Ketiga penerima bantuan tersebut adalah Ibu Sopiah, Ibu Nasecha, dan Ibu Sanah. Mereka menjalani kehidupan dengan kondisi ekonomi yang terbatas dan masih harus bekerja meski sudah memasuki usia lanjut.

Isi Bantuan Sembako

Paket bantuan yang diberikan terdiri dari:

  • Beras 10 kilogram untuk Ibu Sopiah
  • Beras 5 kilogram untuk Ibu Nasecha
  • Beras 5 kilogram untuk Ibu Sanah
  • Minyak goreng 2 liter
  • Mie instan 20 bungkus
  • Telur 1 kilogram
  • Garam 500 gram
  • Sarden 1 kaleng
  • Susu kental manis 1 kaleng
  • Biskuit Regal 3 pack

Ibu Sopiah, Tinggal di Parkiran dan Masih Memulung

Ibu Sopiah, berusia 70 tahun, tidak memiliki tempat tinggal tetap. Saat ini, ia tinggal bersama suaminya di parkiran mobil.

Untuk memenuhi kebutuhan sehari-hari, Ibu Sopiah masih bekerja sebagai pemulung. Sesekali, ia juga menjadi buruh cuci untuk mendapatkan tambahan penghasilan.

Di tengah kondisi tempat tinggal yang terbatas, pekerjaan tersebut tetap dijalani agar kebutuhan hidup bersama suaminya dapat terpenuhi.

Ibu Nasecha, Mengandalkan Pekerjaan Harian

Ibu Nasecha, berusia 72 tahun, hidup seorang diri. Ia tinggal di sebuah kontrakan milik keponakannya.

Untuk mendapatkan pemasukan, Ibu Nasecha bekerja sebagai tukang cuci gosok dan terkadang menjadi pemetik cabai.

Penghasilannya sekitar Rp15 ribu hingga Rp20 ribu per hari, tetapi jumlah tersebut tidak menentu karena bergantung pada pekerjaan yang tersedia.

Meski sudah berusia 72 tahun, Ibu Nasecha tetap berusaha bekerja untuk memenuhi kebutuhan sehari-hari.

Ibu Sanah, Memulung Bersama Suami

Sementara itu, Ibu Sanah, berusia 61 tahun, tinggal bersama suami dan cucunya.

Kondisi ekonomi keluarga membuat cucunya harus putus sekolah karena keterbatasan biaya.

Ibu Sanah dan suaminya kemudian mengandalkan pekerjaan sebagai pemulung untuk memenuhi kebutuhan keluarga. Mereka mencari barang bekas dan rongsokan dengan penghasilan yang minim, bahkan menjalani aktivitas tersebut dari kawasan parkiran mobil.

Bantuan untuk Kebutuhan Pangan

Melalui bantuan ini, Yayasan Amal Peduli Nusantara berharap kebutuhan pangan Ibu Sopiah, Ibu Nasecha, dan Ibu Sanah dapat sedikit terbantu.

Beras, minyak, telur, mie instan, sarden, susu, garam, dan biskuit yang diberikan diharapkan dapat membantu mengurangi sebagian pengeluaran mereka untuk kebutuhan makan sehari-hari.

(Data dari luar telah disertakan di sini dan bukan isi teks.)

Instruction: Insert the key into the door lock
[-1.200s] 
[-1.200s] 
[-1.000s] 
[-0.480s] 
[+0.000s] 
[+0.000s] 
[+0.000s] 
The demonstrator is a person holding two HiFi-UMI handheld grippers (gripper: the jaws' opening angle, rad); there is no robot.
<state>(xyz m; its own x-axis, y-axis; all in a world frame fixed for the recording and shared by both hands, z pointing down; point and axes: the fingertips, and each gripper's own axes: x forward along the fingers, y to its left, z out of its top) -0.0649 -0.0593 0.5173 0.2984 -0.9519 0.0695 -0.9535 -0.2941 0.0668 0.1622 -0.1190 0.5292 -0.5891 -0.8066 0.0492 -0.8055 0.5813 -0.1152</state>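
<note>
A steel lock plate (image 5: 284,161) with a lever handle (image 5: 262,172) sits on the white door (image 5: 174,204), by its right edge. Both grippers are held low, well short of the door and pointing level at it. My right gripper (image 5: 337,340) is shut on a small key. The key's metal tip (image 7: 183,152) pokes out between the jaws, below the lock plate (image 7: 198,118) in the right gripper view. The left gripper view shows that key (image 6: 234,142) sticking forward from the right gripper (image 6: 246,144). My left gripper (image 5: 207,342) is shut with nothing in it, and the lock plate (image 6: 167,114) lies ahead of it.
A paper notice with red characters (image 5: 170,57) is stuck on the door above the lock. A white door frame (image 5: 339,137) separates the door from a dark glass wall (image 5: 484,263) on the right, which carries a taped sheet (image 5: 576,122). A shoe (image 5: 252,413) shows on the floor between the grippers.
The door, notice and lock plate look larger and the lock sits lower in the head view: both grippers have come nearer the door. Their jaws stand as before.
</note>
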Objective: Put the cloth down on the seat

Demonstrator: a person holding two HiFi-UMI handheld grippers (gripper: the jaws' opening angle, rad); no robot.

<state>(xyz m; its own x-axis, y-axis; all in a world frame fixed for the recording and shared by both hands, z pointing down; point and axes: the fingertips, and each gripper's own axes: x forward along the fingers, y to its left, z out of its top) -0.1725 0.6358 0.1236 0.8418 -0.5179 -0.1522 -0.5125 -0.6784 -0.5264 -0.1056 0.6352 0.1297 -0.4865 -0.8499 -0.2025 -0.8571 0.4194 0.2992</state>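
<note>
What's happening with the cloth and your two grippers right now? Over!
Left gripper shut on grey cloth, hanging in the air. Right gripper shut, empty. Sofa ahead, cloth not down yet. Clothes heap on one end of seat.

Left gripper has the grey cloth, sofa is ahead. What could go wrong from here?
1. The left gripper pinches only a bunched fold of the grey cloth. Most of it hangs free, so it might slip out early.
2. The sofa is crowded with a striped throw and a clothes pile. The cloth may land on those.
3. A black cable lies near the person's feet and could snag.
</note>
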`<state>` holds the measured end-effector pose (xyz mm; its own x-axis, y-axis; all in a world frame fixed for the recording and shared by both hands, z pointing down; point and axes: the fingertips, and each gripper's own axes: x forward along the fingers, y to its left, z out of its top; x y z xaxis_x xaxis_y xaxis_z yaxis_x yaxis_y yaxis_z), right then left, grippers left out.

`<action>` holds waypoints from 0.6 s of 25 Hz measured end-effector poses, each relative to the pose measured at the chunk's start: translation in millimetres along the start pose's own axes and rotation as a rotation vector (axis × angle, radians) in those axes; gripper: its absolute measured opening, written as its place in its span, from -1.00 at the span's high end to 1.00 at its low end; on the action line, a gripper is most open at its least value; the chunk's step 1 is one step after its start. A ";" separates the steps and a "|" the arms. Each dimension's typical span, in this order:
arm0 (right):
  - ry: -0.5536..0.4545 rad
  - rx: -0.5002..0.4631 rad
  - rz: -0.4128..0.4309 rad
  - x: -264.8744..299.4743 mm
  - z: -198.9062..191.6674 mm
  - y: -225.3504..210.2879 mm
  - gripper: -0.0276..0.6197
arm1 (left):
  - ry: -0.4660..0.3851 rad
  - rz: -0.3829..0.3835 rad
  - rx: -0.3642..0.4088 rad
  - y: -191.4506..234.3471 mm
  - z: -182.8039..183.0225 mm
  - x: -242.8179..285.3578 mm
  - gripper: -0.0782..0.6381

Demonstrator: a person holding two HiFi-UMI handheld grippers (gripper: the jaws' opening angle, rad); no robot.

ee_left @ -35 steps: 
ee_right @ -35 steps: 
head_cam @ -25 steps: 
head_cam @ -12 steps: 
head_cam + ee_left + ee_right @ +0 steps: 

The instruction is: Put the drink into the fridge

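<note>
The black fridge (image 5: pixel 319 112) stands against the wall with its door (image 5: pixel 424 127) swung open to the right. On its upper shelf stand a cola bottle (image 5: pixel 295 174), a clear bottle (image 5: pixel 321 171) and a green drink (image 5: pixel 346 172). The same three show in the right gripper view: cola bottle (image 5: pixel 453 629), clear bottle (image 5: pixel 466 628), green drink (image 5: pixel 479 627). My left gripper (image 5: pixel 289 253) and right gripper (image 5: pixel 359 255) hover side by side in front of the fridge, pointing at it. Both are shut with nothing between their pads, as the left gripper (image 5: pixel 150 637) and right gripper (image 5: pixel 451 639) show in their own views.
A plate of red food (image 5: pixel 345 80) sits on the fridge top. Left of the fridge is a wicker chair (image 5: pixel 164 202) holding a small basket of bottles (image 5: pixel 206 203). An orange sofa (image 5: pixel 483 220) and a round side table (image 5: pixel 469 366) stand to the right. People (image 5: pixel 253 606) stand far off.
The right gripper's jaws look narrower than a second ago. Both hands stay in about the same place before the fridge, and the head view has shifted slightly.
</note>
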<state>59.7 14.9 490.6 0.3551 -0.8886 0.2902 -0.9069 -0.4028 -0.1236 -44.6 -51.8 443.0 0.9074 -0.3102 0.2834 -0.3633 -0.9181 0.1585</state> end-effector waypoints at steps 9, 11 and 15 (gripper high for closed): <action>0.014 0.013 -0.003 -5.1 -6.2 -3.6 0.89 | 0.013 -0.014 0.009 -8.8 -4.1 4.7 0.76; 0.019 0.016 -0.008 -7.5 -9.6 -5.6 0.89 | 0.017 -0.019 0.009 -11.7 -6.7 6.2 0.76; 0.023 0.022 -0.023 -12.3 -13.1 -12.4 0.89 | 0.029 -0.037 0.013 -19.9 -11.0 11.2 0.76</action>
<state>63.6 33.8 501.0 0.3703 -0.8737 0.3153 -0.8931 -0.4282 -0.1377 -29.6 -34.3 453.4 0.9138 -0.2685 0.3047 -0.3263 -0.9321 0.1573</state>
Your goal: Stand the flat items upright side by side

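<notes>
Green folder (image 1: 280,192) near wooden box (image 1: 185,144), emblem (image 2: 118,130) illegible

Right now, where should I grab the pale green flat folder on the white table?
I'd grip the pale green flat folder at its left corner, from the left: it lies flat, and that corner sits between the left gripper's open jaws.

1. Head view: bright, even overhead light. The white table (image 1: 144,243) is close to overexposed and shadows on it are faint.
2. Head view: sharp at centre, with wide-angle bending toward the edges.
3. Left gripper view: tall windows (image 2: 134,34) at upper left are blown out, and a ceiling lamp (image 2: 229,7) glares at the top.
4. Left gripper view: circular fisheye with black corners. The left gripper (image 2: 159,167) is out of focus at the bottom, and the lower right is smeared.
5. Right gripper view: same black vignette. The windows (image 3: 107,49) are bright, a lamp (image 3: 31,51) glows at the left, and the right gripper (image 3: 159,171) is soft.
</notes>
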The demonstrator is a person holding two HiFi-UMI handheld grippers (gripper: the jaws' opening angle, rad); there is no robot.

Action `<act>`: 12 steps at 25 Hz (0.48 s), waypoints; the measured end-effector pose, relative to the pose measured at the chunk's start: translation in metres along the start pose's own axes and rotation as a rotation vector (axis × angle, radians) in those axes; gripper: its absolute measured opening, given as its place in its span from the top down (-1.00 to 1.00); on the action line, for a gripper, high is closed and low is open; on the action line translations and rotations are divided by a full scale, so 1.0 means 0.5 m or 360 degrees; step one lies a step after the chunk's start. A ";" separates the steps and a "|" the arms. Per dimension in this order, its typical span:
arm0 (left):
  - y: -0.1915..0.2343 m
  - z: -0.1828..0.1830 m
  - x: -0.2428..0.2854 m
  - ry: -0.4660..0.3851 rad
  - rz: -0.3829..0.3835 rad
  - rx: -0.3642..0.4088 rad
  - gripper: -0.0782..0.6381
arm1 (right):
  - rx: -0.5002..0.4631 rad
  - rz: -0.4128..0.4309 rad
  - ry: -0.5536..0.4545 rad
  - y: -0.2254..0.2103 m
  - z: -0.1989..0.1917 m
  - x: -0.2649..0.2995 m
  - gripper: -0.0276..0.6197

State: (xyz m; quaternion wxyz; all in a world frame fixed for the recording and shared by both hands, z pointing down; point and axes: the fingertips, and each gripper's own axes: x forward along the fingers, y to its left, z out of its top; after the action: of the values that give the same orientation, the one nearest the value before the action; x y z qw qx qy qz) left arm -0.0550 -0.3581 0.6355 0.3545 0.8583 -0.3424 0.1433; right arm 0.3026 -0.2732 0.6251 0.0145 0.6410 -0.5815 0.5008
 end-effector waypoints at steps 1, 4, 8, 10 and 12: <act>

Kisah ketiga lansia ini menunjukkan bahwa masih ada masyarakat lanjut usia yang harus tetap bekerja untuk memenuhi kebutuhan hidup. Kondisi tempat tinggal yang tidak tetap, pekerjaan yang tidak menentu, hingga penghasilan yang minim menjadi bagian dari keseharian mereka.

Yayasan Amal Peduli Nusantara mengucapkan terima kasih kepada seluruh pihak yang telah mendukung kegiatan sosial dan kemanusiaan. Dukungan tersebut membantu penyaluran bantuan terus dilakukan kepada lansia dan masyarakat yang membutuhkan.

Semoga bantuan ini dapat memberikan manfaat bagi Ibu Sopiah, Ibu Nasecha, dan Ibu Sanah, serta membantu meringankan kebutuhan pangan mereka. Semoga mereka senantiasa diberikan kesehatan, kekuatan, dan kemudahan dalam menjalani kehidupan sehari-hari.